Question 1. Who is the submitter?

Step 2. Look at read domain metadata

You can see two tabs on the page: ‘Navigation’ and ‘Read Files’. For some record pages, you will also see a ‘Analysis Files' tab. The ‘Navigation’ tab contains links to objects submitted in this submission. The ‘Read Files’ tab contains a table of all run objects (and associated objects and selected data) with download links to any FASTQ and submitted files. The ‘Analysis files’ tab contains a table of all analysis objects (and associated objects and selected data) with download links to any submitted files

Please click the ‘Navigation’ tab and go to the study ERP000001. You can also go directly to the study page by using the URL: http://www.ebi.ac.uk/ena/data/view/ERP000001.

Question 2. What is the title of the study?

The title is displayed at the top of the page after the accession number.

Question 3. How many different samples were used in this study?

Links to the samples are displayed in the ‘Navigation’ tab. The associated sample accessions are displayed as a range.

Question 4. What sequencing platform was used for the first ten runs?

The ‘Read Files’ tab contains a table of all runs associated with the study. Each row corresponds to one Run. Data submitted to the read domain are associated with runs, the runs are associated with experiments and experiments with studies and samples. The column ‘Instrument Model’ contains the sequencing platform.

Question 5. Which library strategy was used for the runs in the first page?

Please click ‘Select columns’ link and select ‘Library Strategy’. This will display an additional column in the table containing the library strategy.

Question 6. Are all archive generated fastq files available for download for this study?

Step 3. Download SRA data

You can view and download the full list of files associated with the study by clicking the ‘TEXT’ links right above the list of files in ‘Read Files’ and ‘Analysis Files’ tabs or you can use the FileDownloader available by clicking the 'Download Files' button at the top of the tabs. Note that there are some browser compatibility issues and at this time we recommend using Firefox

Answers

Question 1. The Wellcome Trust Sanger Institute.

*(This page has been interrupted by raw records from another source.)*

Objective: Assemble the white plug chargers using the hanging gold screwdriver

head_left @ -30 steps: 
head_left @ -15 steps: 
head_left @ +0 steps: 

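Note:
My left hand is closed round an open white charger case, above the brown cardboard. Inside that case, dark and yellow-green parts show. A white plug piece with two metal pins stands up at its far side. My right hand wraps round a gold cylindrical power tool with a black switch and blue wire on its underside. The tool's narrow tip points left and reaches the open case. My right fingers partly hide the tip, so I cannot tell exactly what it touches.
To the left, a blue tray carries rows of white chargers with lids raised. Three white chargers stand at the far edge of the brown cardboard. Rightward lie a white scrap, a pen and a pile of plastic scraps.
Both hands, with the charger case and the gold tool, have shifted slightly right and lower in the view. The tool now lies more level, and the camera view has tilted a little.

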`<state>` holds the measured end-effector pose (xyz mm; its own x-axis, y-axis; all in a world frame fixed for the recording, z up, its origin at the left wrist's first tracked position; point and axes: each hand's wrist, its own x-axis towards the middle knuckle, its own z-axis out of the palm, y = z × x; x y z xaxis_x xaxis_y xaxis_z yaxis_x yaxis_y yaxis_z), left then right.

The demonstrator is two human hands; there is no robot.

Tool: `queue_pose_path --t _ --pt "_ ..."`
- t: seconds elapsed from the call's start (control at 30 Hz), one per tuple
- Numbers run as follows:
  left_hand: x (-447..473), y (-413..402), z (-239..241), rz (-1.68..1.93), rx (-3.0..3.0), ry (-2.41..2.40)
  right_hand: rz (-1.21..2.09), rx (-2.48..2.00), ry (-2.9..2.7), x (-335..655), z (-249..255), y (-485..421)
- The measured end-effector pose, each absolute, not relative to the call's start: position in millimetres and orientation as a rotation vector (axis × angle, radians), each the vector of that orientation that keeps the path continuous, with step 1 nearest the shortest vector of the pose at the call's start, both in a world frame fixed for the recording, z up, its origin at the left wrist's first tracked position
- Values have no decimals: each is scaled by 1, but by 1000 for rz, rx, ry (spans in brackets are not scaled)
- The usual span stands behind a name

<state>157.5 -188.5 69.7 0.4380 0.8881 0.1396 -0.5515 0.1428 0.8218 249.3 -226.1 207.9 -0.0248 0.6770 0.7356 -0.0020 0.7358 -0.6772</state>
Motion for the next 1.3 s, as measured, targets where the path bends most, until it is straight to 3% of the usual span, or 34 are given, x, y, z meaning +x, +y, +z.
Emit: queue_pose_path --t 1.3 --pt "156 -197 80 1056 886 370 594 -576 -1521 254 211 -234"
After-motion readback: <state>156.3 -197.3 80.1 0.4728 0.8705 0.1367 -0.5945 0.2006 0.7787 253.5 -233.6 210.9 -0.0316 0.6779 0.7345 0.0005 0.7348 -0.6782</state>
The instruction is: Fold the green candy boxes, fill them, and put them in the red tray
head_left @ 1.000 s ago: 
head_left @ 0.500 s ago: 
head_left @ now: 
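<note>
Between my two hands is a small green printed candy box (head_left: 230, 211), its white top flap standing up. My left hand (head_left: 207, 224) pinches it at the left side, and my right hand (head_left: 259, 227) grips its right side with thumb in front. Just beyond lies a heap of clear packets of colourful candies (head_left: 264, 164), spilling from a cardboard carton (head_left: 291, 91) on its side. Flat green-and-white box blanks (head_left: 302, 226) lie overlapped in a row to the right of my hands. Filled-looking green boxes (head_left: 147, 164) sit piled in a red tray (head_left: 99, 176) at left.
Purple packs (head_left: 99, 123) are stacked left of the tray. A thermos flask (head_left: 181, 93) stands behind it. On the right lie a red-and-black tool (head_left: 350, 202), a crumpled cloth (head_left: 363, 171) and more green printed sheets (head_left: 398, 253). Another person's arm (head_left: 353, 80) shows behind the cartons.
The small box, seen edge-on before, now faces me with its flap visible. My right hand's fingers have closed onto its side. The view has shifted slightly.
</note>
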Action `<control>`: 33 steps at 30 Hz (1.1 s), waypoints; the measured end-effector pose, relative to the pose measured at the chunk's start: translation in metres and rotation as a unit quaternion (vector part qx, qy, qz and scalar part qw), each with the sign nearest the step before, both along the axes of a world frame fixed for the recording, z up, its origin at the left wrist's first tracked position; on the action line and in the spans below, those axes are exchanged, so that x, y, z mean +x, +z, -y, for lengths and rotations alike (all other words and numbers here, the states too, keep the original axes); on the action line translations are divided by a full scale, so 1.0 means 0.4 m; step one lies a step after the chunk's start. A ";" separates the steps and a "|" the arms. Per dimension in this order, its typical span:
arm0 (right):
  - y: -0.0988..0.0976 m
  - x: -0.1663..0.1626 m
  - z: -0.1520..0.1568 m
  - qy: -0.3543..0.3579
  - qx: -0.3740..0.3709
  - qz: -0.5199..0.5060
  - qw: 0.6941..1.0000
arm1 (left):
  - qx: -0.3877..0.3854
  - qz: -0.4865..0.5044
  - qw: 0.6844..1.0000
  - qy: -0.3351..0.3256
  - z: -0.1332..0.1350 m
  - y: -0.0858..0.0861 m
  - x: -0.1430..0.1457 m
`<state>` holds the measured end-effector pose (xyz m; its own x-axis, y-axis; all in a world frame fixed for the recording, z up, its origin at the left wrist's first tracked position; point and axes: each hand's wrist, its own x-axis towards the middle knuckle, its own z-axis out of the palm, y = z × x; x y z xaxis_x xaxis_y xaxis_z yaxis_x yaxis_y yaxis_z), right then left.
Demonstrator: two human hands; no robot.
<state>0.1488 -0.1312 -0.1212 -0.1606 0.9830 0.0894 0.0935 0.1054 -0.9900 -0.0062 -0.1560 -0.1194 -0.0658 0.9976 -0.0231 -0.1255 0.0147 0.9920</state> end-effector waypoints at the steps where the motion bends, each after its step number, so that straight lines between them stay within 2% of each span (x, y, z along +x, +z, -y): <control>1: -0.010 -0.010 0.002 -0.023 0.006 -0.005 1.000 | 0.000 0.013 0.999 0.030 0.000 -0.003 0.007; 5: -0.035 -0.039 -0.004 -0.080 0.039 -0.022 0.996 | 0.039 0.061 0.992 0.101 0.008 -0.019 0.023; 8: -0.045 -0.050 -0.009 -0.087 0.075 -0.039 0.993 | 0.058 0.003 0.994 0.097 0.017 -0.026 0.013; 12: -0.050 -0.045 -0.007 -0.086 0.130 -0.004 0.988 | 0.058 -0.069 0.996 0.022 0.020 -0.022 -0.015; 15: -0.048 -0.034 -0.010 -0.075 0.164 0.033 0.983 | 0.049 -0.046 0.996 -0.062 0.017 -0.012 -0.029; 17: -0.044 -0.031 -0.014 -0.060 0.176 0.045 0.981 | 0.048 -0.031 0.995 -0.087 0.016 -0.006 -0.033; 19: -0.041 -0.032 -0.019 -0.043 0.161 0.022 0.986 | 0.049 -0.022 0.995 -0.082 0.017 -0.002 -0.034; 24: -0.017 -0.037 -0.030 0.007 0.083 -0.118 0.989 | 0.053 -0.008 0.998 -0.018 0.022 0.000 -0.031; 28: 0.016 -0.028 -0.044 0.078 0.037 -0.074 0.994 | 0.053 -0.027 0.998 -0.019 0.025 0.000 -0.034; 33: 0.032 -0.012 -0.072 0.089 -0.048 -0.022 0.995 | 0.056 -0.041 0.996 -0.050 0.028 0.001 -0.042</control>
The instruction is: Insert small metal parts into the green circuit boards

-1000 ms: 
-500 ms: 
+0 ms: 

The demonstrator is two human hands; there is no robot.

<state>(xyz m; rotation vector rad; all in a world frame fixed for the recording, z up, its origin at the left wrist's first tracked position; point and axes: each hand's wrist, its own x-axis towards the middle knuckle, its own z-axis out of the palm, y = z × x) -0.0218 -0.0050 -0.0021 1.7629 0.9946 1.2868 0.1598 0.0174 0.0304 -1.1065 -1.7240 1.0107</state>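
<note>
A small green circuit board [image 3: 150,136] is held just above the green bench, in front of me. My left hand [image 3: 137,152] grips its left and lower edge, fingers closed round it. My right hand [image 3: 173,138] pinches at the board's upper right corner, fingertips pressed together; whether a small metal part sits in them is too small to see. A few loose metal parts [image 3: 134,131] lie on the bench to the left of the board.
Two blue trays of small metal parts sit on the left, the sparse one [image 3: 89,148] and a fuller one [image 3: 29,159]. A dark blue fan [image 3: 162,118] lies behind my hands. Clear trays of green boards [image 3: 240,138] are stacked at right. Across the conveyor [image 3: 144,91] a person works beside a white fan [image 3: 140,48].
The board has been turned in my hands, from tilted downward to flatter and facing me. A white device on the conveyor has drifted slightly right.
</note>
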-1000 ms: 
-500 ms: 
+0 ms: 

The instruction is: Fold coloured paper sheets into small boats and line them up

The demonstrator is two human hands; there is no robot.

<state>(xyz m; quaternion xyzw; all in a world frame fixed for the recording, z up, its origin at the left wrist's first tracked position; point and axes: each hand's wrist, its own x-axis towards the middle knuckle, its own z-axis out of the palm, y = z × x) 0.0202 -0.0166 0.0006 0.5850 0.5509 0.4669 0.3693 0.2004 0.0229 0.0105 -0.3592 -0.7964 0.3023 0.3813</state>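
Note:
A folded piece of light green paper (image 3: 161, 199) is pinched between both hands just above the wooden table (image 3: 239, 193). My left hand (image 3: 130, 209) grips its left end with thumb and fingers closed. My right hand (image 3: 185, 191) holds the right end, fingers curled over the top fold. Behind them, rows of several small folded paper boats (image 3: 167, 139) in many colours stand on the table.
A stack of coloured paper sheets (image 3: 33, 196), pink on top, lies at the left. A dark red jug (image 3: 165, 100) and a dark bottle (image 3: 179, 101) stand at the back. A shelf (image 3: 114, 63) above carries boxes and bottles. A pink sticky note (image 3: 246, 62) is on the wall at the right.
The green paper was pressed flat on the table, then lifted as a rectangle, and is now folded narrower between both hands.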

Question 2. Population genomics of domestic and wild yeasts .

Question 3. Twelve; three Saccharomyces cerevisiae strains and nine Saccharomyces paradoxus strains.

Question 4. Illumina Genome Analyzer.

Question 5. WGS; whole genome sequencing.

Question 6. Yes. The archive generated fastq file format is described here.

Latest ENA news

11 Oct 2017: Read data download issues resolved

Read data download issues previously affecting ftp.sra.ebi.ac.uk and fasp.sra.ebi.ac.uk services now resolved.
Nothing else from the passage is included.